Les vacances commencent un samedi, tous les membres de la famille convergent de leur point de départ à leur point d’arrivée, le cottage familial, les pieds dans le lac de Chantagua, au nord de l’état de New-York. Il y a la mère, Emily, la tante, Arlène, qui viennent dans la même voiture, dans une autre, le fils Max, la femme Lise, leurs deux enfants, les vélos sont accrochés à l’arrière, et dans le minibus, jonché de boites de nourriture toute faite, la sœur et ses deux enfants aussi, une fille (un peu rebelle, mais bon, la mère est un peu flinguée aussi, en plein divorce et dépressive), un garçon, juste comme il faut, d’ailleurs il s’appelle Justin et fera fort peu parler de lui pas la suite, donc autant le faire maintenant.

Depuis des années, la famille se retrouve là, au bord du lac. L’année prédente, ils n’ont pas pu parce que le père, Henry, était en train de mourir. ça leur a presque manqué, en fait, le père aussi évidemment. Et cette année, c’est la dernière fois parce qu’Emily a décidé de vendre de le cottage. Pas pour les embêter, non, mais parce qu’elle a demandé avant qui en voulait faire quoi et personne n’a rien dit, alors que maintenant, ils se révèlent contre. Mais pas de grands débats ni de grandes fureurs dans cette famille-là où les rôles paraissent fixés et boulonnés. Emily décide et fait la cuisine, ils se méfient d’elle, elle griffe parfois, ses enfants semblent lui en vouloir de son indifférence, de sa place, de ses décisions, d’une sorte de mépris ou de trop grande attente envers eux. Ou les deux ensemble.

Au lieu de parler, donc, ils accomplissent des rituels ; un peu toujours les mêmes, cautionnés par les années comme presque leur seul garant que ce sont bien des « vacances » : le parcours de golf, la sortie à pneu sur le lac, le barbecue, l’embarcadère comme point de fuite, le banc comme horizon, la promenade du chien, devenu plus vieux, c’est tout, le restaurant et le feu d’artifice du dernier soir. Quelques variantes quand même pour cette dernière année : le putt’ and putt’ a fermé, l’enlèvement de la serveuse de la station service du coin et une visite des chutes du Niagara pour cause de pluie.

N’allez pas croire pour autant qu’il se passe quelque chose, il ne se passe rien.
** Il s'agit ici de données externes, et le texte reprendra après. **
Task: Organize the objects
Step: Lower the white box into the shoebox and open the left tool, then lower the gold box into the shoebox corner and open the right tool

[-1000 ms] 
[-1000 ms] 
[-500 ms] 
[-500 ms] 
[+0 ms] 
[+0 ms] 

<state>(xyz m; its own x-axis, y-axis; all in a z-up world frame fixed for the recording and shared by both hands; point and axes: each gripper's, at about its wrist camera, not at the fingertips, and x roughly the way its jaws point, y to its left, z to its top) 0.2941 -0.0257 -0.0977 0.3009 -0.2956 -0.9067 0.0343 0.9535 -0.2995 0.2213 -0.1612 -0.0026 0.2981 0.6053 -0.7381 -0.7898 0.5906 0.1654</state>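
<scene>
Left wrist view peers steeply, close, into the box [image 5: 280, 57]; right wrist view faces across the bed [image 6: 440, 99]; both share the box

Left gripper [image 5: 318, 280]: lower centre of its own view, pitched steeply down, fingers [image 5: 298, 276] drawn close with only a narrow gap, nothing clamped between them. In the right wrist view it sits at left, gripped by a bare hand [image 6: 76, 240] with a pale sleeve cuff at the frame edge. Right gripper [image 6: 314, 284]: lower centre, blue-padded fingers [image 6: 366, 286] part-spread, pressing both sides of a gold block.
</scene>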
Il y a bien Sam ( le petit fils) qui vole la montre de sa belle cousine, les deux cousines qui voient un beau garçon en se promenant, une panne d’électricité pour une raison inconnue, un soir, et deux soirs de suite, ( mais oui, mais oui …), l’alarme de la maison des voisins qui se déclenche pour une raison qui restera inconnue, et le pauvre Justin qui se trompe de liquide pour le lave vaisselle et du coup, il y a de la mousse partout dans la cuisine.
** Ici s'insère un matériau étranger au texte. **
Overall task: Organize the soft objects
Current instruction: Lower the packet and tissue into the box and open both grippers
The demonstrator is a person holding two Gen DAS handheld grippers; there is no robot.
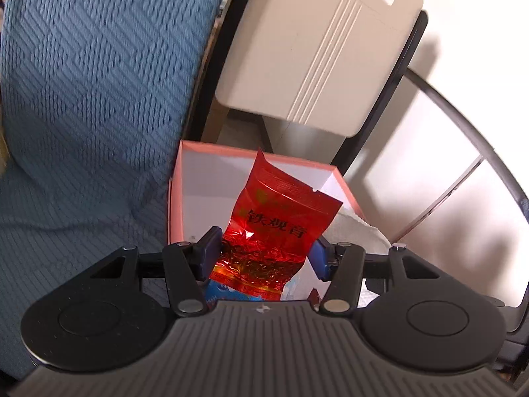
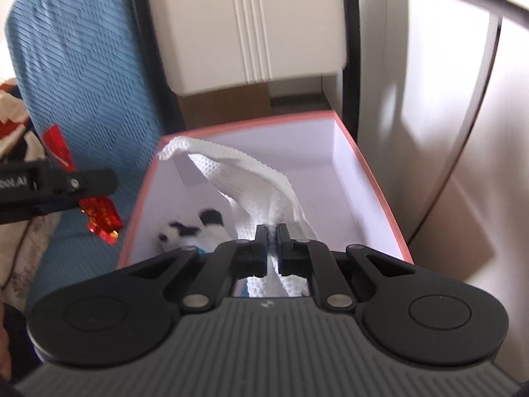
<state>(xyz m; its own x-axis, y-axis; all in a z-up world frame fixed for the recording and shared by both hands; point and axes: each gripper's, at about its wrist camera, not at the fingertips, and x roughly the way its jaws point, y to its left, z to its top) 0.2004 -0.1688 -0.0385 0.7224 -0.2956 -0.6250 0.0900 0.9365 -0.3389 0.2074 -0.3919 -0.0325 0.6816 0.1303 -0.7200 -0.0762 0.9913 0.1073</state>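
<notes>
The left gripper (image 1: 263,256) holds a shiny red foil tea packet (image 1: 274,228) between its jaws, over the near edge of the open pink-rimmed cardboard box with a white inside (image 1: 218,162). The right gripper (image 2: 271,248) has its jaws closed tight on a white textured cloth (image 2: 251,182) that trails into the box, beside a small black-and-white plush toy (image 2: 195,230). Behind stand a blue knitted cover (image 1: 92,82) and a beige plastic chair (image 1: 314,49)

Domestic living room, by the evidence. A sofa under a blue knitted cover (image 1: 82,99) stands left of the tongs. A beige plastic chair (image 1: 317,46) on a black frame stands ahead. Patterned bedding (image 2: 13,125) lies far left.
</notes>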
Dans ce vase clos d’ennuis et de rancoeurs assourdies, se croise Mag, la looseuse, celle qui n’y arrive pas, qui est en train de divorcer, celle sur laquelle on peut compter pour toutes les déceptions de ses parents, son frère, Ken, sur lequel  on comptait un peu plus, mais non, finalement, il vivote rêvant de gloire photographique, hermétique à toute imagination, il fait de son mieux, sa femme Lise, enfant gâté, hermétique à tout ce qui n’est pas elle et lui, même à leurs enfants et surtout à sa mère, Emily, dont se demande quand même ce qu’elle a bien pu faire (mais on ne le saura pas). Ferme la marche, la tante au chien, l’institutrice célibataire qui aurait bien voulu garder la maison, mais, bon, elle prendra la télévision qu’on lui donne.

Autour d’eux, du cercle qui tourne en rond, s’alignent les bibelots, les beaux souvenirs s’y accrochant comme à de dérisoires pendules du temps qui est passé : six verres avec dessus une voiture ancienne différente, le père y buvait un whisky, parfois, une salière et une poivrière en forme de petits cochons, un briquet zippo, un puzzle que personne ne finira jamais.

C’est l’infraordinaire qui raconte l’ordinaire et prend la place des paroles. C’est beau, mais c’est lent, je ne savais pas que l’ennui pouvait être raconté d’aussi prégnante façon. C’est d’une beauté qui s’écoule lentement, en quelque sorte .

Il semblerait que l’on retrouve Emily dans un autre roman de cet auteur,  » Emily« , peut-être que là on en sait davantage … Mais j’en doute, pas le style thriller, le bougre d’O’Nan!